Spent and sweaty we laid heaped upon the bed, my insatiable mouth longing for more, but my mind content with the energy that was shared. With my body still buzzing from numerous orgasms I noticed a smile curving the edges of our mouths as our chests heaved and fell, trying to recompose our breathing. A contagious giggle escaped my lips as I saw the irony in our session. At the time it didn't puzzle me, afterwards I remembered to bank some questions for a better time.

Do you recall me saying some command the need to control?

I'm am not one of these people, yet to find the “mistress” within I was going to have to uncover the desire to lead and train,
Remember, just like time itself, nothing can stay the way it once was, nothing can be explored without change. …

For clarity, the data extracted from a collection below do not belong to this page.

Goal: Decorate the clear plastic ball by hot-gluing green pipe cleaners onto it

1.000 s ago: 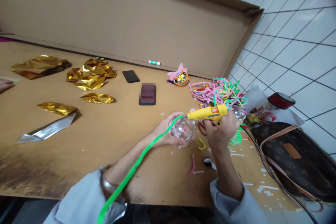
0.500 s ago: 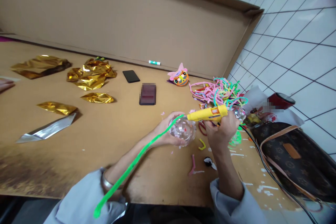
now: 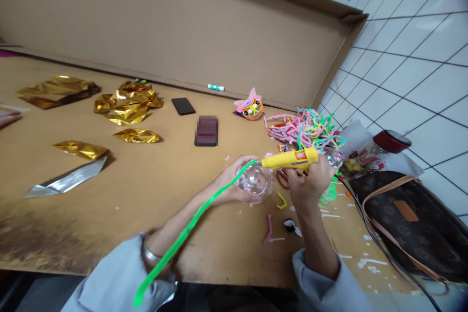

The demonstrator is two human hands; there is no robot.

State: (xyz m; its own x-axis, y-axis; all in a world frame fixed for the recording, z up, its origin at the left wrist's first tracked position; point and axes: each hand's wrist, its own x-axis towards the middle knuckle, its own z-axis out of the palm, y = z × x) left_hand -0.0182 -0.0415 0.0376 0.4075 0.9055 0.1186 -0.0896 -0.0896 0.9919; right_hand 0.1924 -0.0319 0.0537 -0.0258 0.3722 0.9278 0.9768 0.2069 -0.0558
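Note:
My left hand [image 3: 237, 183] is wrapped round a clear plastic ball [image 3: 258, 183] with small pink and red bits on it. A long fuzzy green strip [image 3: 193, 222] runs from the top of the ball down across my left forearm to the sleeve. My right hand [image 3: 310, 178] is closed round a yellow glue gun [image 3: 290, 158]. The gun's nozzle points left, at the ball's upper edge beside the end of the green strip. Whether nozzle and strip touch is too small to tell.
Coloured fuzzy strips [image 3: 307, 129] lie behind my right hand, near an orange face ornament [image 3: 252, 107]. A brown bag [image 3: 413, 219] and black cable are right. Gold foil [image 3: 127, 102], a phone [image 3: 183, 106] and another person's hand [image 3: 9, 117] are left.
The lower end of the green strip has shifted slightly right and down. My hands, the ball and the glue gun look almost unmoved.

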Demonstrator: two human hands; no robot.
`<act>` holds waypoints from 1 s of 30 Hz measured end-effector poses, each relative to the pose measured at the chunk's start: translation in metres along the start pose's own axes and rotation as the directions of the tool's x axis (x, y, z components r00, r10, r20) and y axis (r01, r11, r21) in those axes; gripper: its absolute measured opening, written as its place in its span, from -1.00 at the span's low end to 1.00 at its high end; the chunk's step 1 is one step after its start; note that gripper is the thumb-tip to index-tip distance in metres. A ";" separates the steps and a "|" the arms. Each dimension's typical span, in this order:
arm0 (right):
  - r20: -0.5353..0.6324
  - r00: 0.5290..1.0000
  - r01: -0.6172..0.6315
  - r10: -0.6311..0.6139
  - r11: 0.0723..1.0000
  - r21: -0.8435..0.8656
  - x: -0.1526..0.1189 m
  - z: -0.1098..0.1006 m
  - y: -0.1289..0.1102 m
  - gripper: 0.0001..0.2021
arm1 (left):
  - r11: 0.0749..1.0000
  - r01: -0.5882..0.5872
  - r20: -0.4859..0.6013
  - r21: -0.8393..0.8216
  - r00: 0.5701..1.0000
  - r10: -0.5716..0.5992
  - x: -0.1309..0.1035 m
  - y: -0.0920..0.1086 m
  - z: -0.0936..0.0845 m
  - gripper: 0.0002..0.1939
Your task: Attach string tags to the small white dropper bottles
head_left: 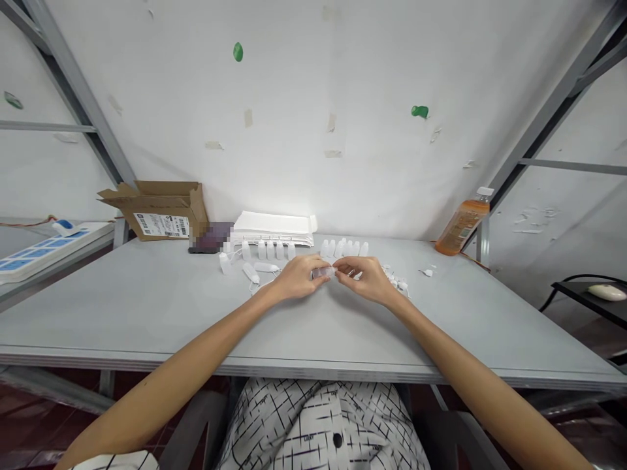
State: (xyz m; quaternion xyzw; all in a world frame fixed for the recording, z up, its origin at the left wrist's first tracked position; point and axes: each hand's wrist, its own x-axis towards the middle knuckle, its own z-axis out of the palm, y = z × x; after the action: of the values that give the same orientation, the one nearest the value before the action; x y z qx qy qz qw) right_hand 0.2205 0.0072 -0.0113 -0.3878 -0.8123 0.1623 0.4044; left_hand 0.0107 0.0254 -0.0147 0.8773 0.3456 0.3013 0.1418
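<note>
My left hand [300,277] is closed around a small translucent plastic bottle [321,272], held on its side just above the table. My right hand [363,277] meets the bottle's neck end with its fingers pinched together. Whatever sits between those right fingertips is too small to make out. Behind my hands, small white bottles [271,250] stand upright in a row, and a second group of bottles [343,248] stands to its right. Two bottles [251,273] lie on the table left of my left hand, with thin white cords near them. Small white pieces [401,285] lie beside my right hand, partly hidden by it.
On the grey table [147,307], a cardboard box [164,209], a dark purple item [218,236] and a stack of white sheets [274,228] stand along the back. An orange drink bottle [463,222] leans at the right. A power strip [53,251] lies at far left.
</note>
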 end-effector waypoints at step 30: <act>0.112 0.987 -0.131 0.115 0.982 0.139 0.002 -0.009 -0.012 -0.83 | 0.999 0.006 0.000 -0.044 1.000 -0.006 0.001 0.005 -0.008 -0.78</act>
State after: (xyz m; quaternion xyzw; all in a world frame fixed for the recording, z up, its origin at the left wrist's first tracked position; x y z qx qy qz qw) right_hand 0.2204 0.0008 0.0025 -0.3978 -0.7924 0.2658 0.3784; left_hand 0.0088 0.0222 -0.0061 0.8729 0.3414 0.3085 0.1621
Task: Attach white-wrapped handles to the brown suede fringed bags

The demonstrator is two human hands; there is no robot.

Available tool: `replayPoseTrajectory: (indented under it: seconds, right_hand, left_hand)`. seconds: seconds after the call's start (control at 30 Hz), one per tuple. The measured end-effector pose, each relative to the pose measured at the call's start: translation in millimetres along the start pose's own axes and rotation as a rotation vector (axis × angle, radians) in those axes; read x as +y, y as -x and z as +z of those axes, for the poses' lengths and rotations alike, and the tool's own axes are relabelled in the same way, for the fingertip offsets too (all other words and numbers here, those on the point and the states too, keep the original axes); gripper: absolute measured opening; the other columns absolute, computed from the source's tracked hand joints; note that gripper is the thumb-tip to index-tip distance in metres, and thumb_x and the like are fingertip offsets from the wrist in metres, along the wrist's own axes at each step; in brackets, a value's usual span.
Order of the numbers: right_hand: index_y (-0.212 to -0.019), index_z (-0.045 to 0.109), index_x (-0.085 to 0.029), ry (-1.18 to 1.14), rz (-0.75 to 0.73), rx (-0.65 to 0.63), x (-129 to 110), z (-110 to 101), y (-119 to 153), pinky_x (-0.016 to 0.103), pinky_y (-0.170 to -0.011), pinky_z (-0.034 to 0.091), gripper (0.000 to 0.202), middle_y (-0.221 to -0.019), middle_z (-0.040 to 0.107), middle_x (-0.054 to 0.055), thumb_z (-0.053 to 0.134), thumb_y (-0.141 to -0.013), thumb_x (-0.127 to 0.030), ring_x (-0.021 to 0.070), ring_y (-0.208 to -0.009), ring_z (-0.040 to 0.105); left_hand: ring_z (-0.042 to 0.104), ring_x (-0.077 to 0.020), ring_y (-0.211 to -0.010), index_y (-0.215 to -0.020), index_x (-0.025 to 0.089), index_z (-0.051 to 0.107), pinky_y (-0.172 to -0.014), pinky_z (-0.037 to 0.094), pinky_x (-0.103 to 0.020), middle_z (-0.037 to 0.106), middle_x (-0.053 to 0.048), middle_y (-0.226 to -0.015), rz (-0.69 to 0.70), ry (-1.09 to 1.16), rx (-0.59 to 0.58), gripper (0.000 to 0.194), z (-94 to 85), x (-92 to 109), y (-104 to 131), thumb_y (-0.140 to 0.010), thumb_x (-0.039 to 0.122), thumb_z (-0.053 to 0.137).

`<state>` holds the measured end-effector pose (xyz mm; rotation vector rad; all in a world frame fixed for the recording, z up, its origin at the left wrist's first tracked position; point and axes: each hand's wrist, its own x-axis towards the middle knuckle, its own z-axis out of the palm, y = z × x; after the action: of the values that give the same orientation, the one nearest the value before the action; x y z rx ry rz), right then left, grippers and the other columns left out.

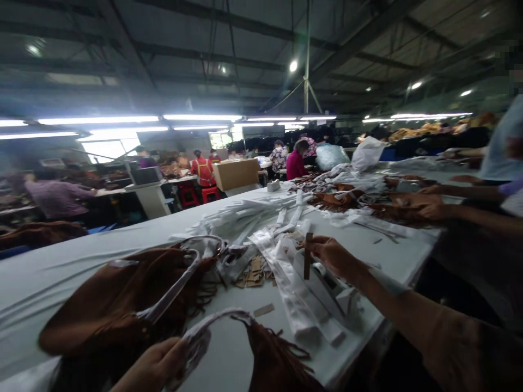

Some accept change more readily than others….
There was a version of me that Dave needed to come to life for him to live his inner dream.
Something inside me had been awakened, I needed to find what it was.
The learning of discipline, domestication, denial and domination….would set my mind searching for a mentor.
So my femdom journey had begun. ...tenderly and meekly mild, yet leaving my mind antsy to delve deeper. Dave and I had started to ascend to a height that would launch our relationship into a space that needed careful navigation.
I was left feeling heady and somewhat disoriented, but knew where to go, to learn how to attack the angle of this energy.
The speed at which this relationship was to be launched would need to produce enough lift to overcome the obstacles that could weigh it down. ... and keep it from hitting the ground long before we could sustain its flight.
A world where a sissy cuck would wrangle with a conflicting dominant persona.
But whose dominant side would lose the elevation required to control the inner balance of sustaining the journey beyond where either of us had soared before!